The startup’s biggest competitors are individuals who try and do it all themselves, Saxena said, storing and packing items in their homes, and then running to the post office when they’re ready to ship.

“ShipBob has to convince merchants that outsourced fulfillment is the best way to scale,” he said.

In addition to managing logistics, ShipBob also offers customers like TB12 — football star Tom Brady’s lifestyle brand — storage space inside one of its 10 fulfillment centers.

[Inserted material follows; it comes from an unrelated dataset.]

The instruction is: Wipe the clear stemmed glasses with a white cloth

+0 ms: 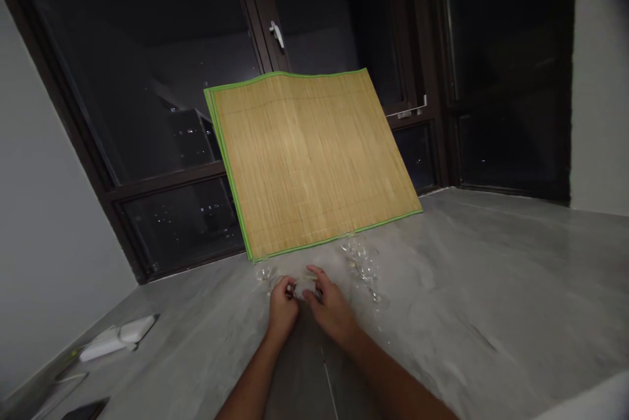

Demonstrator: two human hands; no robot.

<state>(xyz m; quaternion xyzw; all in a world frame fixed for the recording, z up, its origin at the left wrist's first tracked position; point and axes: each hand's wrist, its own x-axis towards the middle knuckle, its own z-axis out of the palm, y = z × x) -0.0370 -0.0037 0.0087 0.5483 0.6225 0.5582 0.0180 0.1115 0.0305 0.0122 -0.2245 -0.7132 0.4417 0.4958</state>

The company’s homegrown tech manages the warehouse operations inside these spaces, with workers relying on ShipBob’s own algorithms to determine where products should be stored and the order in which they should be picked.

“This helps us to improve the efficiency of the fulfillment centers, which makes our fulfillment operations cheaper for our merchants,” Saxena said, adding that building its own tech stack also makes it easier to quickly deploy its software in new facilities.

The company has opened six new fulfillment centers since April. ShipBob plans to open at least two more fulfillment centers in the U.S. this year, and another 10 in North America, Australia, Asia and Europe in 2021. The startup also plans to spend the Series D funds on tweaking its warehouse management system, adding temperature controls to its fulfillment centers and the capability to complete business-to-business deliveries.

These new tech features will require an upgraded tech team, Saxena said. The more than 600-person startup is currently hiring across all teams, with a focus on building out its engineering and product group. The company plans to hire up to 75 software engineers, dev ops and release engineers and product managers over the next two years.

The Series D round brings total investment in ShipBob to $130.5 million. SoftBank Vision Fund led the round, with participation from Y Combinator, Menlo Ventures, Hyde Park Venture Partners, Hyde Park Angels and Bain Capital Partners.